Data: 31/03/2019 18:00:00 - Autore: Annamaria Villafrate

di Annamaria Villafrate - La Cassazione, con la sentenza n. 13363/2019 ribadisce che affinché si configuri il reato di molestia e disturbo alle persone non rileva che le telefonate siano mute e che l'intento sia scherzoso. Inoltre, se il soggetto agente non è nuovo a tali comportamenti, non può invocare l'esclusione della punibilità per tenuità del fatto.

La vicenda processuale

Il Tribunale di Lanciano condanna un soggetto alla pena di euro 200,00 di ammenda, per il delitto di molestia e disturbo alle persone (art. 660 cod. pen.), perché "per mezzo del telefono e per biasimevole motivo, recava molestia a F.V, effettuando numerosissime telefonate, di giorno e di notte, molte delle quali pervenivano sul cellulare della stessa e risultavano "mute" e anonime." L'imputato aveva già riportato condanne penali per fatti simili ed era stato identificato dai tabulati della persona offesa, che nella denuncia aveva indicato dettagliatamente gli orari in cui aveva ricevuto le telefonate moleste sul proprio cellulare. I continui squilli e le telefonante, anche se mute, avevano turbato emotivamente la vittima, come era emerso nel corso della sua deposizione.

L'imputato ricorre quindi in Cassazione perché, a suo giudizio, dalle testimonianze non sono emerse interferenze alla libertà della vittima o cambiamenti delle sue condizioni di vita, così come non è stato provato il suo disagio psichico o un timore giustificato per la sua sicurezza, come richiede la fattispecie di cui all'art. 660 cod. pen. Egli lamenta inoltre il mancato riconoscimento della causa di non punibilità per particolare tenuità del fatto previsto dall'art. 131 bis cod. pen., visto che i contatti telefonici erano solo il frutto di scherzi tra amici.

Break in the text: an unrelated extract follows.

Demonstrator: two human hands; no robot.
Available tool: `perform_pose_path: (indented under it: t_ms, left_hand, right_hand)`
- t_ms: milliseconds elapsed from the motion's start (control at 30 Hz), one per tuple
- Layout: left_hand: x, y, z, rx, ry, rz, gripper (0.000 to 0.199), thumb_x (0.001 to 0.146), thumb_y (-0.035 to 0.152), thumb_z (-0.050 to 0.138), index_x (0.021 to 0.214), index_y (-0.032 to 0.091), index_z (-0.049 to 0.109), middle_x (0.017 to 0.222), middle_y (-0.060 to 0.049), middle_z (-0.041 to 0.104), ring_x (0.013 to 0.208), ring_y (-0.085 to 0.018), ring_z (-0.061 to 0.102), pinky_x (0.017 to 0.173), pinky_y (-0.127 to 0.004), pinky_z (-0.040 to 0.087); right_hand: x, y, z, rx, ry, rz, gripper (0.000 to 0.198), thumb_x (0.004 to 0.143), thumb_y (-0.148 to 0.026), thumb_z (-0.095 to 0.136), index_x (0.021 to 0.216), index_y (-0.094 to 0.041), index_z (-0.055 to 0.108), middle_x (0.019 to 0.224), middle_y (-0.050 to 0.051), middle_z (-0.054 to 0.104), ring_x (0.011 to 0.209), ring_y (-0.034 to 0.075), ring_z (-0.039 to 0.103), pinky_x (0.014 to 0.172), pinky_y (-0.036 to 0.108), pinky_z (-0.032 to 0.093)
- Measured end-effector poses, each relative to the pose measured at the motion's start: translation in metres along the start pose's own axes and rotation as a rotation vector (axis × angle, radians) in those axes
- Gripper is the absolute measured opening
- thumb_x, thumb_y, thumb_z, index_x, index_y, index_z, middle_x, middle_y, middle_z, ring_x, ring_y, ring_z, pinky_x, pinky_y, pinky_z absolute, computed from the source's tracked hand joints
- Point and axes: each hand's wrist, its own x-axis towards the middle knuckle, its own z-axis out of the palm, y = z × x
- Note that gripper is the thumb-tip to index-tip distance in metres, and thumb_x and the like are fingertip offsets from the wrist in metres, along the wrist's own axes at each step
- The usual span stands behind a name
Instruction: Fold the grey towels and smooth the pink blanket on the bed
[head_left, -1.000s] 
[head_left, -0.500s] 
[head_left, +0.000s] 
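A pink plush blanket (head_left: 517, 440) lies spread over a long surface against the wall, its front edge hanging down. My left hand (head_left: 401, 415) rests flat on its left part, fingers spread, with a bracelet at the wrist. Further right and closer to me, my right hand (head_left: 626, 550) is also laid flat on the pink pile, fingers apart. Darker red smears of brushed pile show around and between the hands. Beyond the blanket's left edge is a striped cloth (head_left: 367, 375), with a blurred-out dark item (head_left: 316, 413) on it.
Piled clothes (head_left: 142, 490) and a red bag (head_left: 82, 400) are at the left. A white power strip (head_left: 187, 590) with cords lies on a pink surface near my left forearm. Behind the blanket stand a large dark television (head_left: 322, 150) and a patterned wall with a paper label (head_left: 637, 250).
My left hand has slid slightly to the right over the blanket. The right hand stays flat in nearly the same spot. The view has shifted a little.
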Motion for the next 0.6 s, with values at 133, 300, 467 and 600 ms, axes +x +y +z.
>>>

Non rileva la finalità scherzosa della telefonata se reca molestia o turba la vittima

La Cassazione però rigetta il ricorso dell'imputato con sentenza n. 13363/2019. Per la configurazione del reato di molestia infatti "gli intenti scherzosi o persecutori dell'agente sono del tutto irrilevanti, una volta che si sia accertato che, comunque, a prescindere dalle motivazioni che sono alla base del comportamento, esso è connotato dalla caratteristica della petulanza, ossia da quel modo di agire pressante, ripetitivo, insistente, indiscreto e impertinente che finisce, per il modo stesso in cui si manifesta, per interferire sgradevolmente nella sfera della quiete e della libertà delle persone."

Gli Ermellini ritengono inoltre che il Tribunale abbia fatto corretta applicazione dei principi già sanciti dal giudice di legittimità, secondo i quali "anche i semplici squilli, se idonei a cagionare un turbamento o una molestia, integrano il reato contestato ed ha coerentemente disatteso la richiesta di applicazione dell'art. 131 bis cod. pen., evidenziando il numero delle telefonate e degli squilli accertati sulla base dei tabulati, lo stato di sofferenza della vittima, manifestato anche durante la deposizione in aula e soprattutto che il condannato «non è nuovo a simili fatti», così prendendo atto che non ricorre il caso di particolare tenuità di cui all'art. 131 bis cod. pen., che può essere ravvisato solo quando il comportamento non è abituale e non è stato posto in essere con condotte plurime, abituali e reiterate."